Liese keek naar een onbestemd punt achter zijn stoel.

‘Waarom vraag je me nu niet wat dit met ons te maken heeft?’ zei Derhuwé.

‘Wat heeft dit met ons te maken?’

‘Blij dat je het vraagt. De MO van de moord is zo goed als gelijk aan een onopgeloste zaak van ons in Ukkel, drie maanden geleden.’ Derhuwé keek opnieuw in zijn documenten. ‘Arnold Caestecker, een journalist uit… kijk eens aan, uit Oostende. Verstikt met een plastic zak. Bij het lijk lag een popje. Een goedkoop prul, zoiets als dat ding bij Suske en Wiske, Schaballeke.’

‘Schanulleke.’

‘Dat ook. Eenzelfde popje lag naast het lijk in Oostende. Het enige verschil is dat ons slachtoffer gruwelijk gefolterd is voor hij werd verstikt.’

‘Is de zaak voor ons dan?’

Derhuwé knikte. ‘De moord in Oostende staat meer dan waarschijnlijk in verband met de eerste moord in Brussel. De onderzoeksrechter heeft de zaak aan ons toegewezen. Het hoofdonderzoek zit hier, Liese, bij de Crim. Wat betekent dat iemand van ons geregeld naar Oostende moet, als liaison.

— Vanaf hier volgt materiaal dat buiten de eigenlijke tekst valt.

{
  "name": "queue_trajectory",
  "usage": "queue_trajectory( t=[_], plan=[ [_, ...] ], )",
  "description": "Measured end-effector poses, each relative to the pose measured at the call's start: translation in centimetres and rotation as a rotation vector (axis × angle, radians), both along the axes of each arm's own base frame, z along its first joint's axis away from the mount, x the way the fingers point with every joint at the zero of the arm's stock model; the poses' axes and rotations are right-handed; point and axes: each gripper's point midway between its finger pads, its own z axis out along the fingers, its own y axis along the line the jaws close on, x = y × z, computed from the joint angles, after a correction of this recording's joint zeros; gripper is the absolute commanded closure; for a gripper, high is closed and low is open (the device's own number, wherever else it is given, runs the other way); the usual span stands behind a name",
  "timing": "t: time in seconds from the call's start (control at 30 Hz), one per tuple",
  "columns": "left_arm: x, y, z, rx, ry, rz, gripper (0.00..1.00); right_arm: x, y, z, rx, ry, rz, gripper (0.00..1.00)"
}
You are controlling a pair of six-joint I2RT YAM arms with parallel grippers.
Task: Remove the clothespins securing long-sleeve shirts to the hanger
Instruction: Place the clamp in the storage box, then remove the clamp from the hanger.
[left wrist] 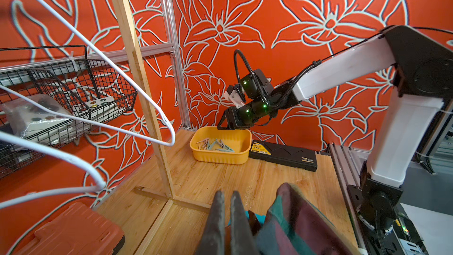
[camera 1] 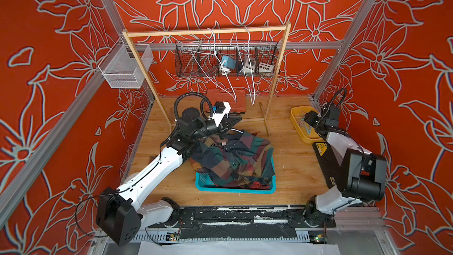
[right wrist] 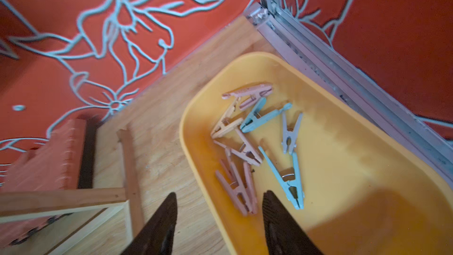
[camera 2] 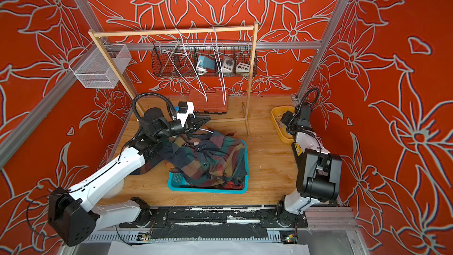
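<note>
The left arm (camera 1: 157,168) stretches forward and low, its left gripper (left wrist: 228,194) roughly level with jaws pressed together, apparently on nothing, while the right arm (camera 1: 343,143) folds at the elbow and tips the right gripper (right wrist: 220,194) downward, jaws standing well apart.

The wooden worktop (camera 1: 294,168) carries a teal basket (camera 1: 235,190) near its front centre. A wooden rack (camera 1: 206,31) stands at the rear. A black wire basket (camera 1: 186,62) hangs on the rear wall and a white mesh basket (camera 1: 122,69) on the left rail. An orange case (camera 1: 220,94) lies below. A yellow tub (left wrist: 220,155) occupies the rear right corner, with a black case (left wrist: 282,154) just beside it.
</note>
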Motion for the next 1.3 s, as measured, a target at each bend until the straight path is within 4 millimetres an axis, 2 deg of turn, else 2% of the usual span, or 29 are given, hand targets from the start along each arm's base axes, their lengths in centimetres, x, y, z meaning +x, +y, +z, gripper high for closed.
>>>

Iemand die hoog genoeg is, een commissaris of zo.’

‘Ik heb geen tijd’, zei Liese mat.

Haar chef wuifde vermoeid naar de deur.

‘Zorg dat je om twaalf uur opnieuw hier bent. Het wordt Vermaelen of jij, ik heb niet zo snel iemand anders. Een van jullie beiden zal toch moeten gaan, hoor.’

‘Maar waarom wil je in godsnaam naar Oostende?’ vroeg Niels Hoogvliet een kwartier later. Hij tikte met een vinger op een stapeltje dossiers dat op de rand van zijn desk lag. ‘De roofmoord in Molenbeek, de opvolging van dat geval in Jette. Alsof we nog geen werk genoeg hebben.’

‘Iemand moet het doen’, zei Liese. Een flauwe repliek, maar ze had geen zin om meer moeite te doen voor een leugen. Sura kende haar situatie, die zou haar natuurlijk steunen, maar Hoogvliet was kwaad, en terecht: ze hadden genoeg omhanden, er was geen enkele reden om die zaak te willen hebben. In elk geval geen professionele. Ze stond voor het raam en keek naar het aanschuivende verkeer zeven verdiepingen lager. Zou Simon blij zijn als het haar lukte? Vast wel, dacht ze. Hoopte ze.

‘Chef,’ zei Dayez, ‘Oostende, ç’est la côte, da’s niet bij de deur, hé.’ Hij had geroutineerd de onderste la van zijn desk geopend en scheurde zonder kijken de wikkel van een Marsreep.

‘Christophe, als de Crim een quizploeg zoekt, ben jij onze eerste keuze, zoveel is duidelijk.’ Het had veel harder geklonken dan ze bedoeld had. Venijnig zelfs. Dat gebeurde haar de laatste dagen wel meer – alsof er in haar binnenste een vulkaan zat die ze met moeite kon bedwingen.

Niels keek naar Sura. ‘Zeg jij ook eens iets. Je zegt niets, da’s niet je gewoonte.’

Sura haalde de schouders op. ‘Derhuwé wil een commissaris naar Oostende sturen, geen inspecteur of zo. Een beetje powerplay tegenover die jongens van de zee, da’s toch duidelijk.’